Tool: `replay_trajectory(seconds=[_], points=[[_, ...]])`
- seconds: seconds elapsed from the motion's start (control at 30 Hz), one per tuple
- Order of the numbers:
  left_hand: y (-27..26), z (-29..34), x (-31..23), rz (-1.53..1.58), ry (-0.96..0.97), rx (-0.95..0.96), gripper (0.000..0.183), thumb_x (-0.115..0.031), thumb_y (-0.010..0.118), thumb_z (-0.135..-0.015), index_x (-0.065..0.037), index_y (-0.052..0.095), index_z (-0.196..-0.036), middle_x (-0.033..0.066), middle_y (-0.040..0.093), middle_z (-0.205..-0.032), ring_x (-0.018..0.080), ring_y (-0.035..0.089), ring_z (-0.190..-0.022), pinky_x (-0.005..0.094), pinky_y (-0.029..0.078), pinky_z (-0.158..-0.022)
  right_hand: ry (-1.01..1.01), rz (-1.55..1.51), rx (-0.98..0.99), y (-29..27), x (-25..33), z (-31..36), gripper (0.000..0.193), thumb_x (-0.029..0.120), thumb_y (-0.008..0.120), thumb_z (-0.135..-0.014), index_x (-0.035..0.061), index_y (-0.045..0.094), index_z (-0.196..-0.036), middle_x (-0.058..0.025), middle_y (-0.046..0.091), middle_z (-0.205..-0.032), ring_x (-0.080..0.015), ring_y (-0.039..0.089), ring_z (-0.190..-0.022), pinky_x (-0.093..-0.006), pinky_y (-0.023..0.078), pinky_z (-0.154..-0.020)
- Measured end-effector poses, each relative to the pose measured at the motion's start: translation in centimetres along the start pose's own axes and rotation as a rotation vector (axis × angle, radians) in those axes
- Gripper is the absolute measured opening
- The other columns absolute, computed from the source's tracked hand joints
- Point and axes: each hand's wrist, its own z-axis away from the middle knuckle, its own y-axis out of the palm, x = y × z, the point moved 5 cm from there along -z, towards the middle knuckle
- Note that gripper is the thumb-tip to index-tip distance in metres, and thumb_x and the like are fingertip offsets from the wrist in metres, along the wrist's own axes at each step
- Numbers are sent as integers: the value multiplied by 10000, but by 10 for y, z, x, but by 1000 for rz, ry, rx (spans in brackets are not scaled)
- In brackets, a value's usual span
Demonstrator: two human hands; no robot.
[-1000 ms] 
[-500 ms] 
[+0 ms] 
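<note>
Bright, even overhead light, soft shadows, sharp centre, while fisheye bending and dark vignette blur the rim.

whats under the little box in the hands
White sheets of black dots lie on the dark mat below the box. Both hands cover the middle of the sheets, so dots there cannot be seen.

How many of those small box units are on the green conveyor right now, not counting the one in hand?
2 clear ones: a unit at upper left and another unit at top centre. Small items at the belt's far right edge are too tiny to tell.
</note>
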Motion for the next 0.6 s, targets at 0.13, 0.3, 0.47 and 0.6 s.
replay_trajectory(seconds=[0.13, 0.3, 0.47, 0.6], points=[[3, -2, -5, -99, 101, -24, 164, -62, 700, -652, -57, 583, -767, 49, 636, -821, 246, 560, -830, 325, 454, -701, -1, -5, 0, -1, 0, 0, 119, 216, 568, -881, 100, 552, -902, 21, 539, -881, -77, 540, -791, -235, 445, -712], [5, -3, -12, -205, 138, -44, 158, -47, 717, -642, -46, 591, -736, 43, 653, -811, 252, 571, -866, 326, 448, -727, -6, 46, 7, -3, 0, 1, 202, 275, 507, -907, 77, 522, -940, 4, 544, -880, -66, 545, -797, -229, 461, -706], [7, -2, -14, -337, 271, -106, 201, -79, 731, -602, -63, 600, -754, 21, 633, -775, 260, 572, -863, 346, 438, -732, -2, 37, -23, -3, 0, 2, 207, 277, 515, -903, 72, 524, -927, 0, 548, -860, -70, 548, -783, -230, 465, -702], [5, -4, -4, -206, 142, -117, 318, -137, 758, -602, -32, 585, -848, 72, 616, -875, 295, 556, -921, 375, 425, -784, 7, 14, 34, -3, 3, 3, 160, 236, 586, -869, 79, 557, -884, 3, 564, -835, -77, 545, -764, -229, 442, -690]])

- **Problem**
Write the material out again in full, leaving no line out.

- **Solved problem**
Tool: `replay_trajectory(seconds=[_], points=[[_, ...]])`
- seconds: seconds elapsed from the motion's start (control at 30 Hz), one per tuple
- Order of the numbers:
  left_hand: y (-27..26), z (-29..34), x (-31..23), rz (-1.53..1.58), ry (-0.96..0.97), rx (-0.95..0.96), gripper (0.000..0.183), thumb_x (-0.115..0.031), thumb_y (-0.010..0.118), thumb_z (-0.135..-0.015), index_x (-0.065..0.037), index_y (-0.052..0.095), index_z (-0.196..-0.036), middle_x (-0.033..0.066), middle_y (-0.040..0.093), middle_z (-0.205..-0.032), ring_x (-0.018..0.080), ring_y (-0.035..0.089), ring_z (-0.190..-0.022), pinky_x (-0.005..0.094), pinky_y (-0.029..0.078), pinky_z (-0.158..-0.022)
  right_hand: ry (-1.01..1.01), rz (-1.55..1.51), rx (-0.98..0.99), y (-29..27), x (-25..33), z (-31..36), gripper (0.000..0.193), thumb_x (-0.029..0.120), thumb_y (-0.008..0.120), thumb_z (-0.135..-0.014), index_x (-0.035..0.061), index_y (-0.045..0.094), index_z (-0.196..-0.036), middle_x (-0.058..0.025), middle_y (-0.046..0.091), middle_z (-0.205..-0.032), ring_x (-0.080..0.015), ring_y (-0.039..0.089), ring_z (-0.190..-0.022), pinky_x (-0.093..-0.006), pinky_y (-0.023..0.078), pinky_z (-0.154..-0.020)
- Measured end-effector poses, each relative to the pose measured at the motion's start: translation in centimetres along the start pose's own axes and rotation as a rotation vector (axis × angle, radians) in those axes
- Gripper is the absolute measured opening
- The other columns absolute, computed from the source's tracked hand joints
- Point and axes: each hand's wrist, its own z-axis away from the middle knuckle, its own y-axis out of the palm, x = y × z, the point moved 5 cm from there along -z, towards the middle knuckle
- Note that gripper is the thumb-tip to index-tip distance in metres, and thumb_x and the like are fingertip offsets from the wrist in metres, along the wrist's own axes at each step
- Numbers are sent as integers: the value multiplied by 10000, but by 10 for y, z, x, but by 1000 for rz, ry, rx (spans in brackets are not scaled)
- In brackets, a value's usual span
Demonstrator: two human hands; no robot.
[-1000 ms] 
[-500 ms] 
[+0 ms] 
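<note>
Bright, even overhead light, soft shadows, sharp centre, while fisheye bending and dark vignette blur the rim.

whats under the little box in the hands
White sheets of black dots lie on the dark mat below the box. Both hands cover the middle of the sheets, so dots there cannot be seen.

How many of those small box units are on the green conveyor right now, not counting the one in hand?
2 clear ones: a unit at upper left and another unit at top centre. Small items at the belt's far right edge are too tiny to tell.
</note>
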Motion for the next 0.6 s, targets at 0.13, 0.3, 0.47 and 0.6 s.
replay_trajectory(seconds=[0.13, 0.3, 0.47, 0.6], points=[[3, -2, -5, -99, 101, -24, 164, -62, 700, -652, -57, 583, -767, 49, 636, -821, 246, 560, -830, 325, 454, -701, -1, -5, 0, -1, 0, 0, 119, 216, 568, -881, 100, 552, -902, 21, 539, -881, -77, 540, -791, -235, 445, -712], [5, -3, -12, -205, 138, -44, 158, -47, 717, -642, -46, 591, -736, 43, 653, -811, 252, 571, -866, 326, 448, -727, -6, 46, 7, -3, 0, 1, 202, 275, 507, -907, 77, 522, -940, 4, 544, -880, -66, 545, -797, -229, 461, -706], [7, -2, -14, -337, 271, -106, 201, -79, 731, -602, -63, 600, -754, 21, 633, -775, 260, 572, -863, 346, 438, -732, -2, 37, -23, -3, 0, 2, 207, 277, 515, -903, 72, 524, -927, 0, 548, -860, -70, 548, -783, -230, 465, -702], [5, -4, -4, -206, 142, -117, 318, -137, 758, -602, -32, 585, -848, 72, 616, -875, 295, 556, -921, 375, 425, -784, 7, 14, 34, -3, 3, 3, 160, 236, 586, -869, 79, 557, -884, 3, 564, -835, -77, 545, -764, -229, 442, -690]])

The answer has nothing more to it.